Book your Christmas and winter holiday trains. Read COVID-19 updates on European train services here. Buche deine Zugreise für Weihnachten und die Winterferien. Lies Coronavirus-Updates über Zugverbindungen in Europa hier. Réservez vos trains pour les vacances de Noël et d'hiver. Lisez notre page dédiée aux nouvelles sur le Covid-19 et les conditions de circulation en Europe ici. Prenota il tuo viaggio per Natale e le vacanze d’inverno. Leggi gli aggiornamenti COVID-19 sui servizi dei treni in Europa qui. Reservan sus trenes para las vacaciones de Navidad y del invierno. Lea las actualizaciones sobre COVID-19 y los servicios de trenes europeos aquí. Reservem seus trens de Natal e de inverno. Leia as atualizações sobre o Covid-19 e os serviços ferroviários europeus aqui.
How to change trains in Paris

How to change trains in Paris

Paris is the perfect place to visit any time of the year but the French capital is also a convenient jumping off point for countless onward European journeys. Here we show you how not to be left in the dark when changing trains in the City of Light with some advice on how to change trains and train stations in Paris.

When it comes to European train stations, all rails lead to Paris. Or so it seems. Many journeys from the UK to the rest of Europe pass through Paris, and if travelling onwards from the French capital, a station transfer is often required. Most commonly, for our UK customers, train transfers in Paris begin from Gare du Nord, where the Eurostar terminal is located. Reaching most of Paris’ other railway stations requires added journey time (an hour is usually recommended) and some forward planning. Here are some of our top tips for changing trains in Paris. 

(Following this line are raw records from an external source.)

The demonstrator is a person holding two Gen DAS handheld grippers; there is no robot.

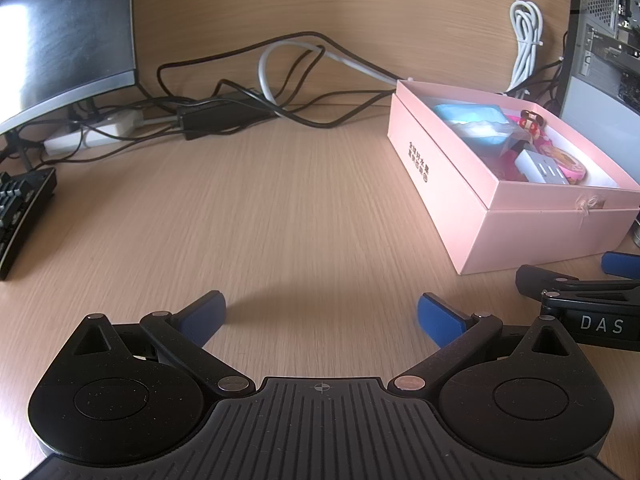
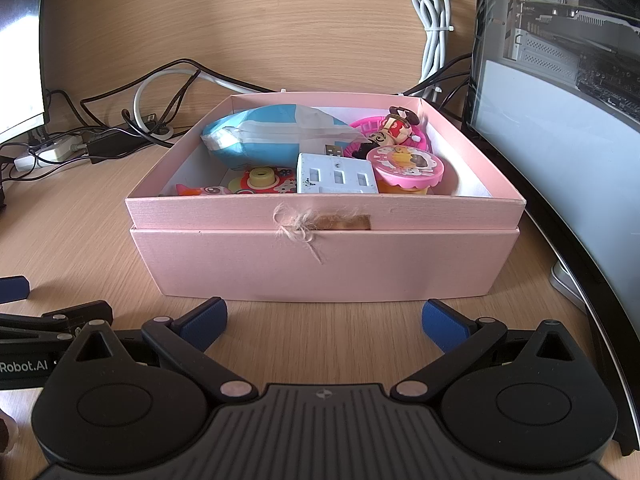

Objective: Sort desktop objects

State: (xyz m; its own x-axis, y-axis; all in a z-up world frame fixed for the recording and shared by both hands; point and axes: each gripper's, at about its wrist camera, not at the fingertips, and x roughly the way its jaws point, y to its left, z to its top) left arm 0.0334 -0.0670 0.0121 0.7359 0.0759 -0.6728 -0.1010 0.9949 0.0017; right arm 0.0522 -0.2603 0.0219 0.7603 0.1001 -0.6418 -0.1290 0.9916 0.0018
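Pink box (image 2: 320, 264): holds blue-white packet (image 2: 272, 136), white USB hub (image 2: 336, 174), pink round toy (image 2: 404, 166), figurine (image 2: 394, 130).
Counter (image 1: 280, 208): wood-grain, cables (image 1: 240, 100) behind.
Left tool (image 1: 320, 318): apart, empty.
Right tool (image 2: 324, 322): apart, empty.

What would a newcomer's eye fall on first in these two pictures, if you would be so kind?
Most striking is the open pink box, straight ahead of the right tongs and packed with a blue-and-white packet, a white USB hub and a small doll figure. The left tongs gape over bare wooden desk, with tangled cables behind.
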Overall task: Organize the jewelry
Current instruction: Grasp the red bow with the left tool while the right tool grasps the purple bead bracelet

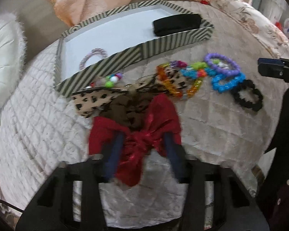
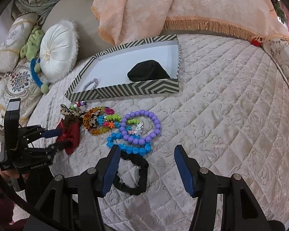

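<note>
Jewelry lies in a loose cluster on the quilted bed cover, just in front of the striped box (image 2: pixel 136 90), which I take as my landmark. From my remote station I note a purple bead bracelet (image 2: pixel 142 127) overlapping a blue bead bracelet (image 2: pixel 129 148), with a black scrunchie (image 2: pixel 136 175) nearer me than both. Toward the box's left corner sit an amber bead bracelet (image 2: pixel 98 127), a leopard-print bow (image 2: pixel 67 111) and a red bow (image 1: pixel 136 132).

Inside the box, on its white floor, I see a lilac hair tie (image 2: pixel 90 84) at the left end and a black cloth item (image 2: pixel 148 71) at the right end.

Writing: a pale printed mark shows on the body of the left hand-held gripper (image 1: pixel 142 136) in the right wrist view, too small for me to read. No other label is legible.

The left hand-held gripper has its blue fingers (image 1: pixel 115 150) on either side of the red bow's knot, over the fabric; whether they pinch it I cannot tell, as the view is blurred. The right hand-held gripper (image 2: pixel 146 154) stands open above the black scrunchie and the edge of the blue bracelet, holding nothing.
</note>
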The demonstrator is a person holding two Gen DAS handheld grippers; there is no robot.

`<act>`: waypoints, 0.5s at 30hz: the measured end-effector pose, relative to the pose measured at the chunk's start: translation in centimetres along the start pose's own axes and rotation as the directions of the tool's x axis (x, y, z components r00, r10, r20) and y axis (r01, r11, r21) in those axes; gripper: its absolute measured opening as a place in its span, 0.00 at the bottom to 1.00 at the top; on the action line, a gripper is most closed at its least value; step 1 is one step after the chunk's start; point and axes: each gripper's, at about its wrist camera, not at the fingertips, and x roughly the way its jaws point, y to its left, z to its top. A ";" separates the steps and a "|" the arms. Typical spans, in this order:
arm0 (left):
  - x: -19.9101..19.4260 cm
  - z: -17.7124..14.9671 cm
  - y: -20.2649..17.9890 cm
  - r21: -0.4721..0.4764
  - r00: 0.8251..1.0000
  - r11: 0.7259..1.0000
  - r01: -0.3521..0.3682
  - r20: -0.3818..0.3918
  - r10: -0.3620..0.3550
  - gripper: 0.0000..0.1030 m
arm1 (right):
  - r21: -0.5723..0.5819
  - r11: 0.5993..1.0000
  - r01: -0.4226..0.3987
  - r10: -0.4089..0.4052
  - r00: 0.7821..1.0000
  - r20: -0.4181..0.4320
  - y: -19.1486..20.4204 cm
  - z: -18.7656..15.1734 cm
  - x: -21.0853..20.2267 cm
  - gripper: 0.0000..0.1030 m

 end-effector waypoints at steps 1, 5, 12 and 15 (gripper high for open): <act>0.0 -0.1 0.4 -0.026 1.000 1.000 0.017 0.003 -0.017 0.29 | 0.000 1.000 0.002 -0.002 1.000 -0.003 -0.1 0.2 0.3 0.54; -0.8 -0.7 1.6 -0.130 0.997 0.989 0.069 0.026 -0.066 0.16 | -0.002 1.000 0.008 -0.008 1.000 -0.001 -0.4 0.8 1.2 0.54; -3.1 -1.9 1.3 -0.235 0.993 0.966 0.108 0.075 -0.093 0.05 | -0.046 0.998 0.044 -0.043 0.999 0.025 -0.9 2.2 2.2 0.42; -2.8 -2.0 1.4 -0.257 0.994 0.960 0.106 0.065 -0.092 0.05 | -0.079 0.996 0.050 -0.049 0.998 0.025 -0.5 2.5 2.5 0.41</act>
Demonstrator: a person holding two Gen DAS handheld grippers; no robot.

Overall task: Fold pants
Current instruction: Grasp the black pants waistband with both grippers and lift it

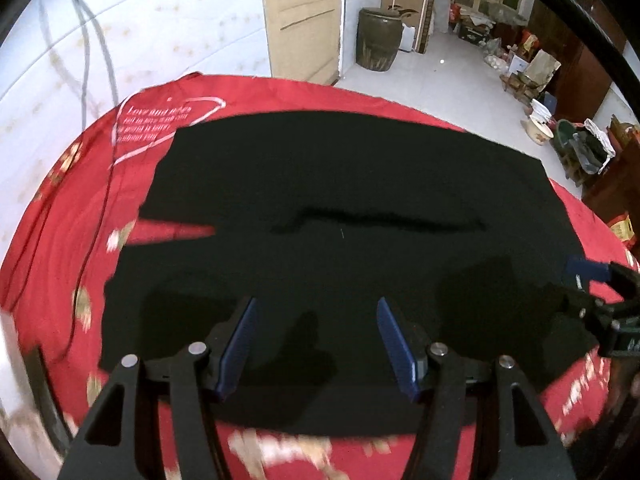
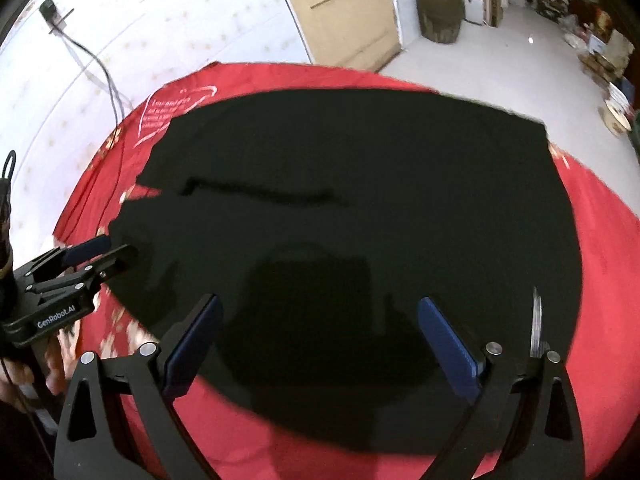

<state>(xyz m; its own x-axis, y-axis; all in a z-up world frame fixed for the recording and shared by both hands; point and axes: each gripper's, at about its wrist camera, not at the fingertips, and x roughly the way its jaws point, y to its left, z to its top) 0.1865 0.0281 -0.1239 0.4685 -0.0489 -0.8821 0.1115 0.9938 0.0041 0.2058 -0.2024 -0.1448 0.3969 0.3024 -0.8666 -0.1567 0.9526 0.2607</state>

How to get from Gare du Nord to Gare de l’Est

Unsurprisingly, Gare de l’Est is where travellers head to catch trains going east to European cities such as Frankfurt, Nancy, Munich, Reims, Strasbourg and Stuttgart. Gare de l’Est is by far the easiest train station to get to from Gare du Nord, with only a 10 mins walk separating them, either via Rue d’Alsace or via Boulevard Magenta. For step-free access, go via Rue du Faubourg St Denis. Going by taxi will likely take the same amount of time as walking, but if you have lots of luggage, grab a cab for less than €10.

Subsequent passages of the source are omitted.